*EXERCISE PROMPT*
Only these lines of the data below are wanted: the one with "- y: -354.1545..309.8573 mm", the one with "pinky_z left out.", and any lines between them, each repeated exactly.

Segment Open

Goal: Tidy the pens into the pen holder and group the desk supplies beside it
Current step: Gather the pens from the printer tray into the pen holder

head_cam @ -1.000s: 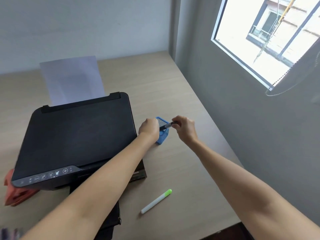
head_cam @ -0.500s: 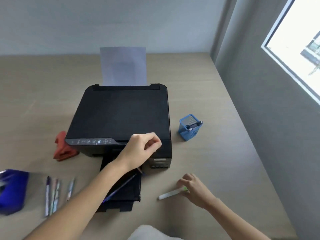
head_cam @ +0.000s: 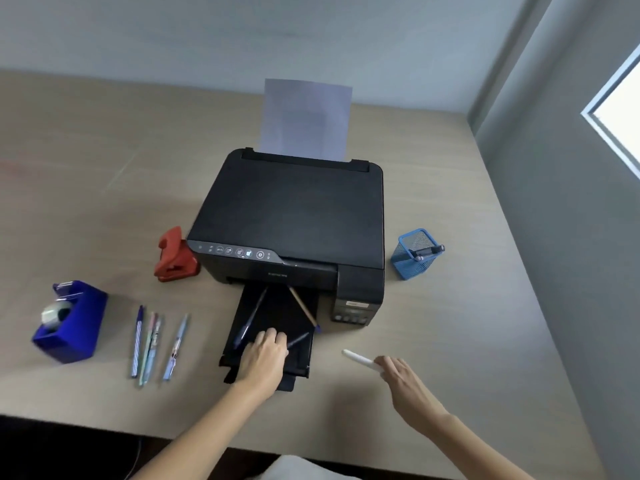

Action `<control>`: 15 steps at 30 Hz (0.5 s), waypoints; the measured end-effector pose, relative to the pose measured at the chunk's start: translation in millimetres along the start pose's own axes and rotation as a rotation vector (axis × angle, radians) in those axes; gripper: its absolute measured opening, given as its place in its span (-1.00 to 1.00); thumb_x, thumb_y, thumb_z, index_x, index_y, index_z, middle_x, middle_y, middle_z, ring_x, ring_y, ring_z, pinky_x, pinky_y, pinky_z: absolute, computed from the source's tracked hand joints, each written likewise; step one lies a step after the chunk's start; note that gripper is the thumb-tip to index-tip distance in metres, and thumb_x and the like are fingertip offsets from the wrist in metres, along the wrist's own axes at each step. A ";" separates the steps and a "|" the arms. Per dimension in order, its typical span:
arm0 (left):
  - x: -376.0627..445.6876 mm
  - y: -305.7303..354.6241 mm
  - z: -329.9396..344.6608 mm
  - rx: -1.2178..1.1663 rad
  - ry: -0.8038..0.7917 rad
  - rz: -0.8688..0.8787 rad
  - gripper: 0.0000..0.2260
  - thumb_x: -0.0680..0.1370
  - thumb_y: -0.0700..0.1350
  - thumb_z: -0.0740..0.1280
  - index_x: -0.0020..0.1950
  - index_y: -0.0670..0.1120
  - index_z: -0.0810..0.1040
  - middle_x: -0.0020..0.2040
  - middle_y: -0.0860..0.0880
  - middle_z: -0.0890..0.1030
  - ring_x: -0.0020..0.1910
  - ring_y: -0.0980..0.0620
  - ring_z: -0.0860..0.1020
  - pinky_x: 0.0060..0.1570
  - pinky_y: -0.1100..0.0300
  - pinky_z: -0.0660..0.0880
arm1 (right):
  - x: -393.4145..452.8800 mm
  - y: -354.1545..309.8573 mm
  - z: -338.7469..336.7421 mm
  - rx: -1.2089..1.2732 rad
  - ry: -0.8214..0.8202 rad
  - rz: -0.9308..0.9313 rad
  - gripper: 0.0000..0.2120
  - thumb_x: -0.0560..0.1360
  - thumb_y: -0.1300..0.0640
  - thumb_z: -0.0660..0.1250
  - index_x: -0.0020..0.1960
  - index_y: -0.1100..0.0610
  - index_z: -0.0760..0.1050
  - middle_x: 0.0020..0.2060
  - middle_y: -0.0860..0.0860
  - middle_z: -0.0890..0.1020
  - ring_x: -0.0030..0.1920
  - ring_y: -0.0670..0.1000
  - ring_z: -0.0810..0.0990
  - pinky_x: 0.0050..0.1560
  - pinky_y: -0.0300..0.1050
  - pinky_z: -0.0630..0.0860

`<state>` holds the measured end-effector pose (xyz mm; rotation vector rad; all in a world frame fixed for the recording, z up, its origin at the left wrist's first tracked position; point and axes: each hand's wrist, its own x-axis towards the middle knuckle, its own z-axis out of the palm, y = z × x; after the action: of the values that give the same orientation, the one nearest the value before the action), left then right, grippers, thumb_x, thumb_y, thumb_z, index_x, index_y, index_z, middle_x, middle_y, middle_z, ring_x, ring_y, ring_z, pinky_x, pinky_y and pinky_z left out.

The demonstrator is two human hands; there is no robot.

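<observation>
On the wooden desk point(head_cam: 433, 341), I see the black printer point(head_cam: 294, 216) occupying the centre, a sheet of paper point(head_cam: 306, 119) standing in its rear feed. Its output tray point(head_cam: 277, 320) extends toward me and carries a dark pen point(head_cam: 251, 318) and a pencil point(head_cam: 304, 306). My left hand point(head_cam: 265, 355) rests on the tray, fingers curled together over a third pen point(head_cam: 298, 340); I cannot tell whether they actually pinch it. My right hand point(head_cam: 403, 374) holds a white marker point(head_cam: 360, 359) at one end, fingers closed around it, just right of the tray. The blue mesh pen holder point(head_cam: 414, 254) stands right of the printer, one black pen point(head_cam: 427, 251) leaning inside. Left of the printer sit a red hole punch point(head_cam: 175, 256), a blue tape dispenser point(head_cam: 71, 320) and a row of pens point(head_cam: 152, 341), well apart from the holder with the printer between.
</observation>
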<state>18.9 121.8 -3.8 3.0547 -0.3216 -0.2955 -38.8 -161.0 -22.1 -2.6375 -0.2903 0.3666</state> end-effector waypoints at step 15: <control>52.3 -47.8 -2.9 -0.235 -0.038 -0.369 -0.80 0.55 -0.26 0.27 0.16 -0.27 0.42 0.14 -0.26 0.51 0.10 -0.22 0.51 0.02 -0.05 0.51 | 124.2 -133.3 -2.9 -0.198 -0.079 0.321 -0.74 0.60 0.12 0.13 0.18 0.25 0.41 0.00 0.17 0.65 0.00 0.24 0.64 -0.21 -0.03 0.40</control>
<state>79.2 157.6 -14.2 2.8577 0.2625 -0.3770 60.3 -13.1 17.0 -2.8721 0.0804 0.5732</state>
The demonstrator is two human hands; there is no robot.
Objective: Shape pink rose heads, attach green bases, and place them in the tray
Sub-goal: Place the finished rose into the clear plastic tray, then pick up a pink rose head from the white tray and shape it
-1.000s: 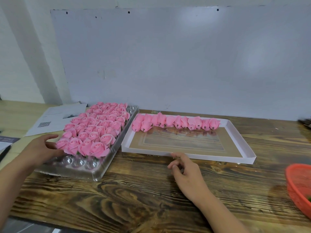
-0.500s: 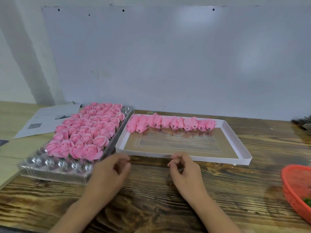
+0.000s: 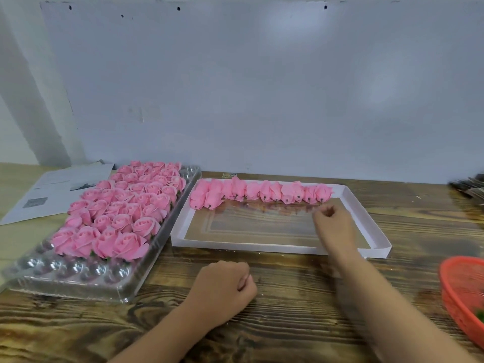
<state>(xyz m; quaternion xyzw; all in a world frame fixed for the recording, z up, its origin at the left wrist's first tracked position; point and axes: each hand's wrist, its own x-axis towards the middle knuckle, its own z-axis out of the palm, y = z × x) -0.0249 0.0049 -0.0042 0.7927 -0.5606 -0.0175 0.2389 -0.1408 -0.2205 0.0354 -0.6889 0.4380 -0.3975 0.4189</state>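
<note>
Several pink rose heads fill a clear plastic blister tray on the left of the wooden table. A white shallow tray lies in the middle, with a row of pink rose heads along its far edge, stems toward me. My right hand hovers over this tray near the right end of the row, fingers curled and blurred, with nothing visible in them. My left hand rests on the table in front of the white tray as a loose fist, holding nothing.
A red mesh basket sits at the right edge with something green inside. Printed papers lie at the far left behind the blister tray. Dark items lie at the far right. A white wall stands close behind the table.
My left hand left the blister tray and came to the table centre as a fist. My right hand moved forward and right, over the white tray toward the row's right end.
</note>
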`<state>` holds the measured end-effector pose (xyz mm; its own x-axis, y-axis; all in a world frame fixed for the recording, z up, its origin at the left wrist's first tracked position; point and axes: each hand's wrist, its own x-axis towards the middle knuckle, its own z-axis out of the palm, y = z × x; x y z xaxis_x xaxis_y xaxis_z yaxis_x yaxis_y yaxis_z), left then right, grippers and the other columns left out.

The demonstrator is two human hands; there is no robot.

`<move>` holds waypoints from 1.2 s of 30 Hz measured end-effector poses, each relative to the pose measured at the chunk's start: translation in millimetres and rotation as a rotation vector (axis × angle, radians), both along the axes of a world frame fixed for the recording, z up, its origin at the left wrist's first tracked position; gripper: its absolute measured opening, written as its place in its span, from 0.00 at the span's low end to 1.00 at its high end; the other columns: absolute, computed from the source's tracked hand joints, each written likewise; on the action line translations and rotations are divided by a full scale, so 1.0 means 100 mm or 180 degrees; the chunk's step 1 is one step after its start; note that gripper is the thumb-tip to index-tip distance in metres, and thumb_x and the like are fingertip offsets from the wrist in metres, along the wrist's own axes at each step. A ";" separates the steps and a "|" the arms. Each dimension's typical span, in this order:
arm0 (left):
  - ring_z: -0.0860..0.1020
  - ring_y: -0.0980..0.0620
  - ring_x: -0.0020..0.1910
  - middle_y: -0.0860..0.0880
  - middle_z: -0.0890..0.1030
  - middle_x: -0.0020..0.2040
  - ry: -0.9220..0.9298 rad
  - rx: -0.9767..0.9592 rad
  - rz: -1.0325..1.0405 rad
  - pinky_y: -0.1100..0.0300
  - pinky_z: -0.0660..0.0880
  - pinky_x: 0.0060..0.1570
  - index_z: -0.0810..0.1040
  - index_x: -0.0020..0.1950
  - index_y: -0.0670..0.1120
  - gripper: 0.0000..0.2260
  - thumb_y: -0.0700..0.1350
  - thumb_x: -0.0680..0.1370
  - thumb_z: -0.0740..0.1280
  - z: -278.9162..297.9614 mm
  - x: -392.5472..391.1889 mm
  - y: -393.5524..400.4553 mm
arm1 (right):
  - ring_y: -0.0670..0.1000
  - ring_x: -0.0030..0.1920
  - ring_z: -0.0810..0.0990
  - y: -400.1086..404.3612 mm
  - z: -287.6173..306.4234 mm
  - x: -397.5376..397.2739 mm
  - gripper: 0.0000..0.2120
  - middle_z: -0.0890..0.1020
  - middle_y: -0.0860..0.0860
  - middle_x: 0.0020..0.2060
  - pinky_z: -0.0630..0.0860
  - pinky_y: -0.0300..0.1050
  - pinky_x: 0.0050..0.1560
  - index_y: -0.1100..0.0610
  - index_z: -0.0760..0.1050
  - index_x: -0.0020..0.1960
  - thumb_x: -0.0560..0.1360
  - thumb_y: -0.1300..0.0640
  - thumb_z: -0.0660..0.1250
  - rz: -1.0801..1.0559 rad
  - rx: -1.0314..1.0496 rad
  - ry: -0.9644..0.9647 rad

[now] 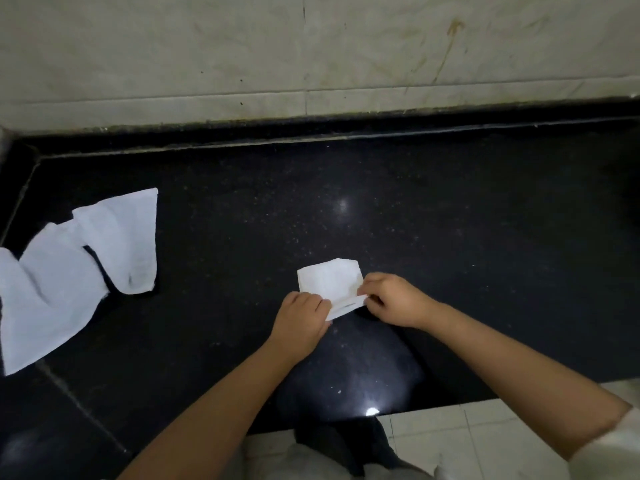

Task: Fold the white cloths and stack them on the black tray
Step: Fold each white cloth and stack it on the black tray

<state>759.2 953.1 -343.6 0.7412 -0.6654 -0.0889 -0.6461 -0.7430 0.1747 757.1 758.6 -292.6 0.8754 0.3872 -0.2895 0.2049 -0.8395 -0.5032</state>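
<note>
We see no tray in view — the folded cloth point(329, 282) lies on the black counter point(450, 254), mid-scene. Left hand point(300, 320) pinches its near-left edge; right hand point(391, 299) pinches the near-right corner, fingers curled. Unfolded cloths point(69, 268) lie crumpled at the far-left edge. Bare counter stretches right and far, up to the wall point(311, 46).

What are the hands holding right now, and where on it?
Both hands pinch the small folded cloth along its near edge: left hand at the near-left corner, right hand at the near-right corner, lifting that flap.
</note>
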 end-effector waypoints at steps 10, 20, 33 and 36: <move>0.79 0.54 0.32 0.52 0.81 0.36 -0.0030 -0.0483 -0.1319 0.65 0.75 0.30 0.71 0.51 0.49 0.10 0.47 0.74 0.55 0.91 -0.25 -1.74 | 0.42 0.35 0.76 -1.82 0.79 -1.15 0.15 0.73 0.47 0.38 0.70 0.28 0.37 0.49 0.73 0.38 0.74 0.69 0.61 -0.1696 0.0715 0.0273; 0.74 0.41 0.57 0.44 0.70 0.62 0.0827 -0.0408 -0.1917 0.52 0.70 0.55 0.66 0.65 0.44 0.14 0.47 0.82 0.52 1.60 -1.68 -4.81 | 0.41 0.39 0.77 -4.17 1.26 -3.21 0.09 0.79 0.51 0.39 0.66 0.30 0.38 0.59 0.79 0.47 0.67 0.65 0.72 -0.3177 0.0020 -0.0779; 0.78 0.42 0.47 0.42 0.76 0.51 -0.0898 -0.0695 -0.2726 0.53 0.74 0.40 0.77 0.54 0.41 0.24 0.58 0.77 0.51 2.49 -1.64 -7.50 | 0.55 0.46 0.76 -6.85 2.16 -3.35 0.04 0.77 0.57 0.42 0.70 0.48 0.47 0.58 0.74 0.44 0.75 0.58 0.63 -0.2487 -0.1181 -0.1263; 0.75 0.45 0.54 0.43 0.77 0.54 -0.0827 -0.0946 -0.2404 0.55 0.71 0.50 0.76 0.58 0.41 0.14 0.48 0.79 0.61 2.78 -1.33 -8.21 | 0.50 0.42 0.72 -7.57 2.49 -3.02 0.03 0.78 0.55 0.40 0.67 0.44 0.43 0.59 0.77 0.44 0.73 0.61 0.65 -0.2484 -0.1070 -0.1629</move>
<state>625.7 131.6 -65.2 0.0618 -0.9582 0.2792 -0.9965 -0.0434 0.0719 455.1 1.3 -43.5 0.9002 -0.3839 0.2055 -0.3400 -0.9145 -0.2193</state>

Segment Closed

*SOLUTION FOR THIS EXERCISE*
  - y: -354.1545..309.8573 mm
  - z: -338.7469..336.7421 mm
  - rx: -1.2089..1.2732 rad
  - ry: -0.8214..0.8202 rad
  - rz: -0.9308..0.9313 rad
  - gripper: 0.0000..0.2120
  - thumb_x: -0.0560..0.1360
  - thumb_y: -0.1300..0.0640
  - thumb_z: -0.0660..0.1250
  - index_x: -0.0020..0.1960
  - index_y: -0.1100..0.0610
  - index_z: -0.0760..0.1050
  - middle_x: 0.0020..0.2060
  - middle_y: -0.0860..0.0860
  - middle_z: -0.0890..0.1020
  - ring_x: -0.0030..0.1920
  - ring_y: -0.0670..0.1000
  - ring_z: -0.0810..0.0990
  - pinky_x: 0.0050..0.1560
  - pinky_y: -0.0300..0.1050
  - pinky_z: -0.0630..0.0860

`<state>` holds the measured end-effector pose (xyz mm; rotation vector rad; all in a world frame fixed for the recording, z up, its origin at the left wrist's first tracked position; point and axes: each hand's wrist, its own x-axis towards the middle knuckle, its own z-axis out of the palm, y = z × x; after the action: of the values that give the same orientation, the one nearest the value before the action), left then right, grippers, thumb_x, thumb_y, thumb_z, index_x, index_y, index_z, middle_x, middle_y, middle_z, ring_x, ring_y, ring_z, pinky_x, pinky_y and pinky_z left out.

This concludes the answer to the exercise.